Perdóname, Dios, que haces nuevas todas las cosas, por todas las veces que he pretendido apropiarme de mi tiempo y no he sabido esperar la novedad de tu día; por todas las veces que no he sabido reconocer tu imagen en las cosas y he dirigido hacia mí lo que hubiera debido «devolverte». En esas ocasiones, en vez de soñar con «unos cielos nuevos y una tierra nueva» y reconocer el alborear de tu día, he preferido ilusiones inmediatas y satisfacciones más seguras en apariencia, gustos y sabores ya conocidos y ya viejos, aunque sólo para encontrar al final aburrimiento y frustración, o ese regusto doloroso del placer que se repite por inercia, tristemente semejante a sí mismo.
«Maestro, tú que eres sincero», enséñame a esperar el día de Dios y, mientras lo espero, «a dar a Dios lo que es de Dios»: todos los latidos de mi corazón, cada aliento de mi vida.
CONTEMPLATIO
También tú, si enciendes el candil, si recurres a la iluminación del Espíritu Santo y ves la luz en la luz, encontrarás la dracma en ti: ya que ha sido puesta en ti la imagen del Rey celestial.
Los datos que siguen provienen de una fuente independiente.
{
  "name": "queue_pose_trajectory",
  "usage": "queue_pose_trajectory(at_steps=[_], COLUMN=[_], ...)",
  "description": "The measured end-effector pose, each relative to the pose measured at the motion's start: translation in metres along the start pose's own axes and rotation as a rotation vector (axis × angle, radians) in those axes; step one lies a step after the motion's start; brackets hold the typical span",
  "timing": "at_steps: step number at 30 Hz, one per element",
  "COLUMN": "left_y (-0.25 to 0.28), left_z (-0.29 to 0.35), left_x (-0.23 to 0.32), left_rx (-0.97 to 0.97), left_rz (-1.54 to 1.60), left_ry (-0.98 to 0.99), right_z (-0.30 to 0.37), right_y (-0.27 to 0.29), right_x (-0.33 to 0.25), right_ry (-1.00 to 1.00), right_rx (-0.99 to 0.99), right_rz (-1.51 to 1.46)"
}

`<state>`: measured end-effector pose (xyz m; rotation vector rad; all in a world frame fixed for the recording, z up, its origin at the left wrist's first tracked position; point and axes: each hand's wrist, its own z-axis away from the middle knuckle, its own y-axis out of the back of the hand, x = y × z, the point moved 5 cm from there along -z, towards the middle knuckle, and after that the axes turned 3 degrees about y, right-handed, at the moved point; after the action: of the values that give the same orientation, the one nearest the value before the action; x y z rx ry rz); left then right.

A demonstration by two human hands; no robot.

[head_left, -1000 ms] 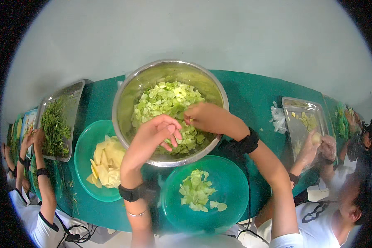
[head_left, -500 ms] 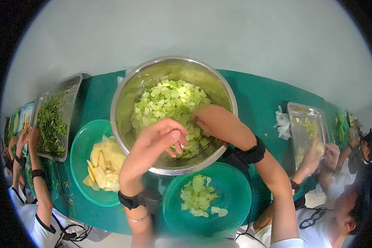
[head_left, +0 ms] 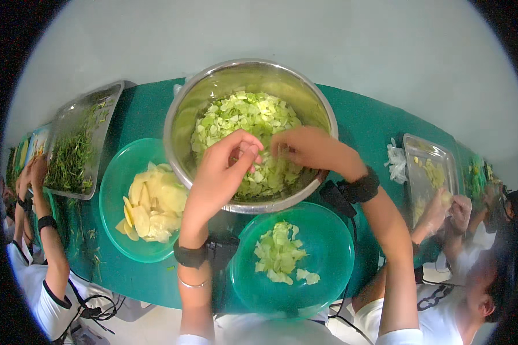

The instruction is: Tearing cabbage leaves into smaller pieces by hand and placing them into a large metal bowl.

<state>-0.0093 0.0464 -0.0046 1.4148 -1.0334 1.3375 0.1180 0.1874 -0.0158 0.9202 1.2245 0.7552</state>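
Observation:
A large steel bowl [head_left: 181, 95] holds a heap of torn pale green leaf pieces [head_left: 242, 118]. Above its near part, my left hand [head_left: 230, 158] is closed with thumb and fingertips together; whatever it pinches is too small to make out. Facing it across a small gap, my right hand [head_left: 311, 146] has its fingers bent down and drawn together, slightly blurred, their tips partly hidden. Close to me, below the steel bowl, a green plastic bowl [head_left: 328, 270] contains a few more leaf pieces [head_left: 279, 253].
To the left stands a green bowl [head_left: 112, 213] of pale yellow slices [head_left: 152, 204]. Beyond it, a metal tray [head_left: 112, 109] carries cut green stalks [head_left: 75, 158]. At right, a gloved person handles food over another tray [head_left: 431, 149], near a crumpled plastic bag [head_left: 395, 161]. Another person works far left.
My view has tilted, so the bowls sit higher in the picture. Both hands stay over the steel bowl; my left hand's fingers have curled in from a looser, more spread pose.

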Motion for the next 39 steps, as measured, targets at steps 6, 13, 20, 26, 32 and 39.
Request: queue_pose_trajectory(at_steps=[6,13,20,26,32,39], left_y=[0.003,0.0,-0.002,0.003,-0.001,0.001], left_z=[0.004,0.001,0.002,0.004,0.003,0.003], left_x=[0.001,0.0,0.003,0.002,0.004,0.003], left_rx=[-0.048,-0.088,-0.083,-0.094,-0.117,-0.099], left_rz=[0.038,0.027,0.067,0.062,0.047,0.076], left_ry=[-0.009,-0.057,-0.054,-0.034,-0.032,0.017], right_z=[0.006,-0.003,0.003,0.001,0.006,0.001], right_y=[0.014,0.007,-0.007,-0.002,0.005,0.01], right_x=[-0.01,-0.007,-0.011,-0.013,0.017,0.008], right_ry=[-0.043,0.008,-0.075,-0.065,-0.108,-0.115], right_rx=[0.062,0.008,-0.176,-0.218,-0.086,0.022], right_rz=[0.061,0.156,0.147,0.172,0.289,0.217])
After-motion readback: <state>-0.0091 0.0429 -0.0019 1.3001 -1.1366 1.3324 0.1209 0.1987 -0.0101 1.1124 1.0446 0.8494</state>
Cuando Dios, al principio, hizo al hombre, lo hizo «a su imagen y semejanza», y puso esta imagen no en el exterior, sino dentro de él [...]. El Hijo de Dios es el pintor de esta imagen; y puesto que el pintor es tal y tan grande, su imagen puede ser oscurecida por la desidia,
aunque no puede ser
cancelada por la maldad. En efecto, la imagen de Dios permanece siempre, aunque
le sobrepongas la imagen de lo terreno (Orígenes, Homilías sobre el Génesis,
XIII, 4).
ACTIO
Repite con frecuencia y vive hoy la Palabra:
«Nosotros esperamos unos cielos nuevos y una tierra nueva» (2 Pe 3,13).
PARA LA LECTURA
ESPIRITUAL
Que venga el alba, oh Dios, el día de tu sonrisa
Dios
de todos los nombres y de todos los pueblos,
Madre y Padre
nuestro, Señor de la historia, Señor del amor,
alfa y omega de los tiempos.
Te hablo en nombre
de los perdedores,
de parte de los
que ya ni siquiera tienen nombre [...].
Te hablo de parte
de aquellos que ni siquiera representan
una cifra en las frías estadísticas.
Amo, oh Dios, las
alegrías del fotón, del tiempo y del espacio;
amo la lente que lanza su
insistente mirada al universo;
amo la magia sagrada que alivia el dolor y
difiere la muerte;
amo las manos de quien penetra en el misterio mismo de la
vida.
Amo la forma, el
sonido, el color.
Amo el don de la
palabra que has puesto en mi boca.
Pero ya te hablarán otros de la alegría del
Arte
y de la magia de
la Ciencia.
Yo
te hablo del dolor. Te hablo del hambre, oh Dios, de la muerte.
Te hablo de
parte de quienes sembraron sueños
y han muerto con un bocado de esperanza amarga
en la garganta.
Te hablo de parte
del que resiste en medio de la noche.
Te hablo, oh Dios,
de los que velan.
Desde aquí saludo
los tiempos venideros.
Saludo el tiempo en
el que por fin encuentre las manos
que construyan contigo «un cielo nuevo y
una tierra nueva».
Manos nuevas para poblar el mundo de colores.
(Micaela Najlis, poetisa nicaragüense).